Given data »

⟨

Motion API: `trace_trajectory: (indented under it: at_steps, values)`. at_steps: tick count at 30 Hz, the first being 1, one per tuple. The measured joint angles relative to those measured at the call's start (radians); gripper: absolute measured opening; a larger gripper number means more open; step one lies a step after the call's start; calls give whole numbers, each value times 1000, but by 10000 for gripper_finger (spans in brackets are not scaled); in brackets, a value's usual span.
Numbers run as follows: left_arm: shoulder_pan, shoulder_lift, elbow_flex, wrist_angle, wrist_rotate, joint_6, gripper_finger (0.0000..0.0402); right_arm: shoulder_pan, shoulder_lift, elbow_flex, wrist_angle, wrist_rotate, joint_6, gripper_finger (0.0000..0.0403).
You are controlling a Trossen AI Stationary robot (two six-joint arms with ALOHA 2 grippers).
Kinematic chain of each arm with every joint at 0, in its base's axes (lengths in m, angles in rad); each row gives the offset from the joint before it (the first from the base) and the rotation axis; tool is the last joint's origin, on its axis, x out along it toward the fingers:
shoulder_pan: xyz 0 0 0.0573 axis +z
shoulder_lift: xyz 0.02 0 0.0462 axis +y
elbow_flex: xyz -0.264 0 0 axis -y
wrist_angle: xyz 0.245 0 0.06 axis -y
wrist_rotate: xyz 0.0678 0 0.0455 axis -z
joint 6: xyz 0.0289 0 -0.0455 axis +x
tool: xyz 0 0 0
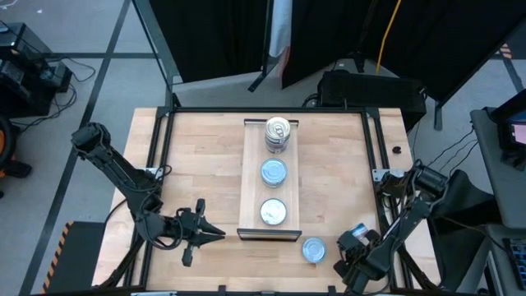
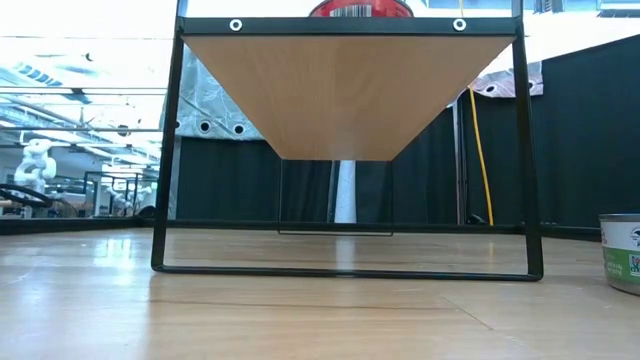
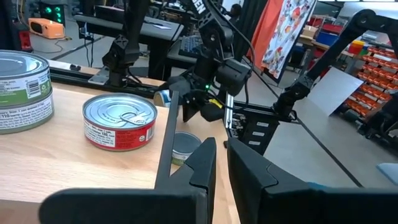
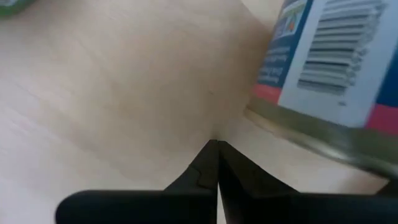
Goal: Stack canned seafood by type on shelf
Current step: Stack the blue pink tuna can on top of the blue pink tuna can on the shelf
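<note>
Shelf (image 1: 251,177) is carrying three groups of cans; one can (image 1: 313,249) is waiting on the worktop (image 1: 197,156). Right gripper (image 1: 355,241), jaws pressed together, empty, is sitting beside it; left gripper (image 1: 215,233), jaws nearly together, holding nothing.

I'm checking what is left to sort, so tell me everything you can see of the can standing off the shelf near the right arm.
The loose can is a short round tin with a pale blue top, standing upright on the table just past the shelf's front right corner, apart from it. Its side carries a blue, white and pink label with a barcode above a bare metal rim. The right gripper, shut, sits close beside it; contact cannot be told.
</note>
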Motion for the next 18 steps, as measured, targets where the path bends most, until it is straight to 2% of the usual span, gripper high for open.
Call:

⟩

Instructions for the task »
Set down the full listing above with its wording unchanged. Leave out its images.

Answer space »
Motion API: `trace_trajectory: (indented under it: at_steps, values)`. at_steps: tick count at 30 Hz, the first being 1, one per tuple. The measured joint angles relative to those measured at the call's start (radians); gripper: absolute measured opening; a larger gripper number means more open; step one lies a step after the call's start; calls give whole numbers, each value times 1000, but by 10000 for gripper_finger (spans in brackets are not scaled); in brackets, a value's usual span.
Numbers run as follows: left_arm: shoulder_pan, shoulder_lift, elbow_flex, wrist_angle, wrist_rotate, joint_6, gripper_finger (0.0000..0.0402); right_arm: shoulder_pan, shoulder_lift, elbow_flex, wrist_angle, wrist_rotate, joint_6, gripper_finger (0.0000..0.0403).
You are controlling a Trossen AI Stationary robot (two six-joint arms with ALOHA 2 grippers).
Kinematic chain of each arm with every joint at 0, in its base's axes (lengths in m, angles in rad); each row gives the offset from the joint before it (the first from the base) and the rotation axis; tool is the last joint's origin, on its axis, x out along it toward the fingers:
shoulder_pan: xyz 0 0 0.0573 axis +z
shoulder_lift: xyz 0.02 0 0.0462 axis +y
elbow_flex: xyz -0.264 0 0 axis -y
wrist_angle: xyz 0.245 0 0.06 axis -y
wrist_rotate: xyz 0.0678 0 0.0455 axis -z
joint 6: xyz 0.0289 0 -0.0455 axis +x
tool: xyz 0 0 0
Goal: Stack canned seafood by type on shelf
Current step: Stack the blue pink tuna can on top of the blue pink tuna can on the shelf
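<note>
Shelf (image 1: 251,177) is carrying three groups of cans; one can (image 1: 313,249) is waiting on the worktop (image 1: 197,156). Right gripper (image 1: 355,241), jaws pressed together, empty, is sitting beside it; left gripper (image 1: 215,233), jaws nearly together, holding nothing.

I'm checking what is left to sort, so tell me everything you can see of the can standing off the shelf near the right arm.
The loose can is a short round tin with a pale blue top, standing upright on the table just past the shelf's front right corner, apart from it. Its side carries a blue, white and pink label with a barcode above a bare metal rim. The right gripper, shut, sits close beside it; contact cannot be told.
</note>
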Motion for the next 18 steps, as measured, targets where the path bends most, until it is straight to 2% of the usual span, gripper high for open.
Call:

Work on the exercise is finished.